═══ SOURCE MATERIAL
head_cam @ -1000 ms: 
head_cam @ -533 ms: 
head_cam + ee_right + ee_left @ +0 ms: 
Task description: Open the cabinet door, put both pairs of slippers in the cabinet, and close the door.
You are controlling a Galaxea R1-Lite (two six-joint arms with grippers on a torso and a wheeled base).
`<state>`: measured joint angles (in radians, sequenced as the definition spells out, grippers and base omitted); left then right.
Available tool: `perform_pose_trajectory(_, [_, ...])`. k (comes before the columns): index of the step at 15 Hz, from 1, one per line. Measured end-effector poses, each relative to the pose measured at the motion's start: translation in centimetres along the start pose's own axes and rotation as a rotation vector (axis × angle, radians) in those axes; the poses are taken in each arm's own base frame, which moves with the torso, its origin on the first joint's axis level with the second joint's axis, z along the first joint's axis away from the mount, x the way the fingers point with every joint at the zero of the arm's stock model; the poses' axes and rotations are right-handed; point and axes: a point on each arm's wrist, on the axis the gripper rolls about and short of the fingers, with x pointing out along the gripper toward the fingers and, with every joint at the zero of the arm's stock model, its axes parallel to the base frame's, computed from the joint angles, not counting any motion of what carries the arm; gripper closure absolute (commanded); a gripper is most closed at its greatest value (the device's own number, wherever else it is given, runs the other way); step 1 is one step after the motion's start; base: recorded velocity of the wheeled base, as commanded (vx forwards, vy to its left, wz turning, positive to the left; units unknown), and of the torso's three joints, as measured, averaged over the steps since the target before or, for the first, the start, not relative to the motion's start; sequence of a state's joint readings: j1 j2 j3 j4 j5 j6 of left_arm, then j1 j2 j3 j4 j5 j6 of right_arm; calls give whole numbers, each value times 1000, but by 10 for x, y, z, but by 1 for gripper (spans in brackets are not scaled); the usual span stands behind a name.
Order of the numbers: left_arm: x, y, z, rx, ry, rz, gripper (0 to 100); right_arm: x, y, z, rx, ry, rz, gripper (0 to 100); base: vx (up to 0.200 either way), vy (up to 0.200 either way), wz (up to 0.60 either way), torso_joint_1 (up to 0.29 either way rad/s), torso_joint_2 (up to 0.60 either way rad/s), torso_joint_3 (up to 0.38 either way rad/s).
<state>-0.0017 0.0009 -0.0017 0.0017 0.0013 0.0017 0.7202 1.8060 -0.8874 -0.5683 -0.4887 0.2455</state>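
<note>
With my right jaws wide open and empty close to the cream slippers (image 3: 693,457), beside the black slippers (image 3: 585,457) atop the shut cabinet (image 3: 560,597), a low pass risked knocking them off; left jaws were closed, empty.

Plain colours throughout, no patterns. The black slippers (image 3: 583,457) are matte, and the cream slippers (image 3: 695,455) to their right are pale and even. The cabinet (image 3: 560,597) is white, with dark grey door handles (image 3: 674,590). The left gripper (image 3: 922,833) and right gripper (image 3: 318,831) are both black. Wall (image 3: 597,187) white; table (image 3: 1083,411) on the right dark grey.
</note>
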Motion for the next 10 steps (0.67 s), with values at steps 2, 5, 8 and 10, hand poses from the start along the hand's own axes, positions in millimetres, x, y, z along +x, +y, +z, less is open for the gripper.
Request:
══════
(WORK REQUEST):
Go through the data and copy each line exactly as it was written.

(OUTPUT OF THE TASK):
head_cam @ -1000 ms: 
head_cam @ -533 ms: 
head_cam + ee_right + ee_left @ +0 ms: 
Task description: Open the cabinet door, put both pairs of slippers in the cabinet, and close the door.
You are controlling a Galaxea R1-Lite (two six-joint arms with grippers on a torso and a wheeled base).
`<state>`: measured joint angles (in radians, sequenced as the definition spells out, grippers and base omitted); left then right.
Available tool: `perform_pose_trajectory(_, [_, ...])`. k (comes before the columns): index of the step at 15 Hz, from 1, one per line. Measured end-effector poses, each relative to the pose measured at the motion's start: translation in centimetres along the start pose's own axes and rotation as a rotation vector (axis × angle, radians) in those axes; the poses are taken in each arm's own base frame, which moves with the torso, its origin on the first joint's axis level with the second joint's axis, z along the first joint's axis away from the mount, x the way the fingers point with every joint at the zero of the arm's stock model; the poses' axes and rotations are right-handed; point and axes: a point on each arm's wrist, on the axis the gripper rolls about and short of the fingers, with x pointing out along the gripper toward the fingers and, with every joint at the zero of the arm's stock model, its axes parallel to the base frame's, computed from the joint angles, not counting any motion of what carries the arm; gripper closure absolute (commanded); a gripper is most closed at its greatest value (the device's own number, wherever else it is given, runs the other way); step 1 is one step after the motion's start; base: recorded velocity of the wheeled base, as commanded (vx forwards, vy to its left, wz turning, positive to the left; units unknown), and of the torso's three joints, as measured, averaged over the steps since the target before or, for the first, the start, not relative to the motion's start; sequence of a state's joint readings: j1 j2 j3 j4 j5 j6 of left_arm, then j1 j2 j3 j4 j5 j6 of right_arm; calls give whole numbers, each value times 1000, but by 10 for x, y, z, but by 1 for gripper (spans in brackets are not scaled); the usual span stands behind a name.
Order of the numbers: left_arm: x, y, z, rx, ry, rz, gripper (0 to 100); right_arm: x, y, z, rx, ry, rz, gripper (0 to 100); base: vx (up to 0.200 either way), vy (up to 0.200 either way), wz (up to 0.60 either way), torso_joint_1 (up to 0.29 either way rad/s), torso_joint_2 (up to 0.60 either way rad/s), torso_joint_3 (up to 0.38 either way rad/s).
<state>-0.0017 0.0009 -0.0017 0.0017 0.0013 0.0017 0.7202 1.8060 -0.8874 -0.5683 -0.4887 0.2455</state>
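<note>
With my right jaws wide open and empty close to the cream slippers (image 3: 693,457), beside the black slippers (image 3: 585,457) atop the shut cabinet (image 3: 560,597), a low pass risked knocking them off; left jaws were closed, empty.

Plain colours throughout, no patterns. The black slippers (image 3: 583,457) are matte, and the cream slippers (image 3: 695,455) to their right are pale and even. The cabinet (image 3: 560,597) is white, with dark grey door handles (image 3: 674,590). The left gripper (image 3: 922,833) and right gripper (image 3: 318,831) are both black. Wall (image 3: 597,187) white; table (image 3: 1083,411) on the right dark grey.
</note>
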Motion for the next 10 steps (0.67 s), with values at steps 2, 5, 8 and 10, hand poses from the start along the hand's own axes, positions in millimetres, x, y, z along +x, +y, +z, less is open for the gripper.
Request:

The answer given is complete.